Task to complete: Each line of the data should be transcribed exactly as given.
*** Begin section ***
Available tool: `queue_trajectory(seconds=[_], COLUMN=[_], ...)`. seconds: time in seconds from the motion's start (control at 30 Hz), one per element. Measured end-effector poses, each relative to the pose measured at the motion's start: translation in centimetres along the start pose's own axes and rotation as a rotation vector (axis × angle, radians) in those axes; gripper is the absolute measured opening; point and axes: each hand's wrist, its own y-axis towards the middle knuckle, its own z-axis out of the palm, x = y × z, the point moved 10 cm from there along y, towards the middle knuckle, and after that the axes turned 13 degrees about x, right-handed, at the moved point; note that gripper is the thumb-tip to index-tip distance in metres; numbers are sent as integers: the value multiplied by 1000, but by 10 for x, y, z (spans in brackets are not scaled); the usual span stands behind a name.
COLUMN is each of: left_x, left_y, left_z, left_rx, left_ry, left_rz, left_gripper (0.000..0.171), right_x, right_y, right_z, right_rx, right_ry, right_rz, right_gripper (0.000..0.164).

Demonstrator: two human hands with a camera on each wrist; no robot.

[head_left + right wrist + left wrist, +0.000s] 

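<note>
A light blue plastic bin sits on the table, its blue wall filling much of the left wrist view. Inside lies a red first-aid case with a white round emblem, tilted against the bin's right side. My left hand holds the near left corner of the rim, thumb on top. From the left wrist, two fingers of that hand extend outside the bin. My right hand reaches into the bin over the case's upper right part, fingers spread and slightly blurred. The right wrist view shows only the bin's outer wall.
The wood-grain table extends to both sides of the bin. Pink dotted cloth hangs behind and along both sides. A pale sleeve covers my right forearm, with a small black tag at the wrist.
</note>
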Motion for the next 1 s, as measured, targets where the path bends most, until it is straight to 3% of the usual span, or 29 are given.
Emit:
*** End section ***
Answer to the exercise:
Available tool: `queue_trajectory(seconds=[_], COLUMN=[_], ...)`. seconds: time in seconds from the motion's start (control at 30 Hz), one per element. Measured end-effector poses, each relative to the pose measured at the motion's start: translation in centimetres along the start pose's own axes and rotation as a rotation vector (axis × angle, radians) in those axes; gripper is the absolute measured opening; point and axes: each hand's wrist, its own y-axis towards the middle knuckle, its own z-axis out of the palm, x = y × z, the point moved 10 cm from there along y, towards the middle knuckle, and after that the axes turned 13 degrees about x, right-handed, at the moved point; note that gripper is the thumb-tip to index-tip distance in metres; numbers are sent as integers: the value multiplied by 1000, but by 10 for x, y, z (spans in brackets are not scaled); the usual span stands behind a name.
COLUMN is each of: left_x, left_y, left_z, left_rx, left_ry, left_rz, left_gripper (0.000..0.171), right_x, right_y, right_z, right_rx, right_ry, right_rz, right_gripper (0.000..0.164).

Demonstrator: two human hands with a camera on each wrist; no robot.

[head_left + right wrist + left wrist, +0.000s] 

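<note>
A light blue plastic bin sits on the table, its blue wall filling much of the left wrist view. Inside lies a red first-aid case with a white round emblem, tilted against the bin's right side. My left hand holds the near left corner of the rim, thumb on top. From the left wrist, two fingers of that hand extend outside the bin. My right hand reaches into the bin over the case's upper right part, fingers spread and slightly blurred. The right wrist view shows only the bin's outer wall.
The wood-grain table extends to both sides of the bin. Pink dotted cloth hangs behind and along both sides. A pale sleeve covers my right forearm, with a small black tag at the wrist.
</note>
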Motion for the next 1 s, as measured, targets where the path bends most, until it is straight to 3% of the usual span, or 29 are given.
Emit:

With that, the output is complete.